* **Exercise description**: The listing below should be reproduced exactly, with the pictures omitted.

* **Raw data**:
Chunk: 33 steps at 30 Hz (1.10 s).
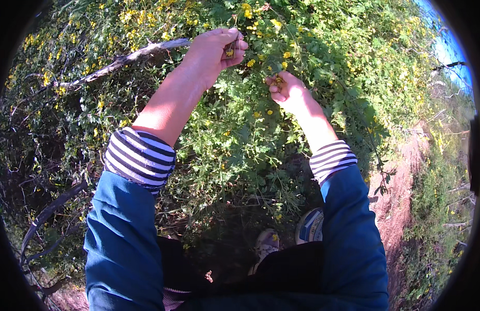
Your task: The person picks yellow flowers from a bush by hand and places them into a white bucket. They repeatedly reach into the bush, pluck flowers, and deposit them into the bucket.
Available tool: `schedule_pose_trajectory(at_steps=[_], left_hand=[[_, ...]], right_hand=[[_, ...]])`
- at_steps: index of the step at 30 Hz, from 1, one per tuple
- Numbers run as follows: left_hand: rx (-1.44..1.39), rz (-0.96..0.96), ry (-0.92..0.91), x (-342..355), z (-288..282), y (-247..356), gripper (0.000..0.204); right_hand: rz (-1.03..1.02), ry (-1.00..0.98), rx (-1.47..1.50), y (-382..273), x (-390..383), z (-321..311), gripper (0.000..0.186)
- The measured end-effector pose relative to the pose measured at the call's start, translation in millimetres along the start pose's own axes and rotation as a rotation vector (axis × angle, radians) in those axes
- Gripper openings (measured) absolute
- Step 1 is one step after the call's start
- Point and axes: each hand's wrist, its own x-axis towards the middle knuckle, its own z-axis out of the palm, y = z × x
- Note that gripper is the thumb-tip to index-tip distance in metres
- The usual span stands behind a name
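My left hand (215, 51) reaches out at the top middle, its fingers curled around a yellow flower (229, 53) and a thin dark stem. Lower and to the right, my right hand (291, 94) is closed, with small yellow flower heads (278, 82) showing between thumb and fingers. Both hands are over a leafy green bush (240, 129) dotted with yellow blooms. More yellow flowers (286, 55) grow just beyond my right hand. How many flowers each hand holds is hidden by the fingers.
A bare grey branch (123, 59) slants through the bush left of my left hand. Darker dead branches (48, 212) lie at the lower left. A reddish dirt path (398, 192) runs along the right. My shoes (310, 226) stand at the bush's near edge.
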Motion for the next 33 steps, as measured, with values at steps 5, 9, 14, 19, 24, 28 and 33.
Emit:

* **Written response**:
Chunk: 33 steps at 30 Hz (1.10 s).
Your task: The person picks yellow flowers from a bush by hand and places them into a white bucket. They repeatedly reach into the bush, pluck flowers, and deposit them into the bucket.
Available tool: `schedule_pose_trajectory(at_steps=[_], left_hand=[[_, ...]], right_hand=[[_, ...]])`
- at_steps: index of the step at 30 Hz, from 1, one per tuple
- Numbers run as follows: left_hand: rx (-1.44..1.39), rz (-0.96..0.96), ry (-0.92..0.91), x (-342..355), z (-288..282), y (-247..356), gripper (0.000..0.204); right_hand: rz (-1.03..1.02), ry (-1.00..0.98), rx (-1.47..1.50), y (-382..273), x (-390..383), z (-321..311), gripper (0.000..0.186)
- The measured end-effector pose relative to the pose measured at the call's start, translation in millimetres along the start pose's own axes and rotation as a rotation vector (axis × angle, radians) in those axes
- Gripper openings (measured) absolute
- Step 1 is one step after the call's start
- Point and axes: each hand's wrist, its own x-axis towards the middle knuckle, its own z-axis out of the palm, y = z × x
- Note that gripper is the thumb-tip to index-tip distance in metres
- The usual span stands behind a name
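My left hand (215, 51) reaches out at the top middle, its fingers curled around a yellow flower (229, 53) and a thin dark stem. Lower and to the right, my right hand (291, 94) is closed, with small yellow flower heads (278, 82) showing between thumb and fingers. Both hands are over a leafy green bush (240, 129) dotted with yellow blooms. More yellow flowers (286, 55) grow just beyond my right hand. How many flowers each hand holds is hidden by the fingers.
A bare grey branch (123, 59) slants through the bush left of my left hand. Darker dead branches (48, 212) lie at the lower left. A reddish dirt path (398, 192) runs along the right. My shoes (310, 226) stand at the bush's near edge.
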Motion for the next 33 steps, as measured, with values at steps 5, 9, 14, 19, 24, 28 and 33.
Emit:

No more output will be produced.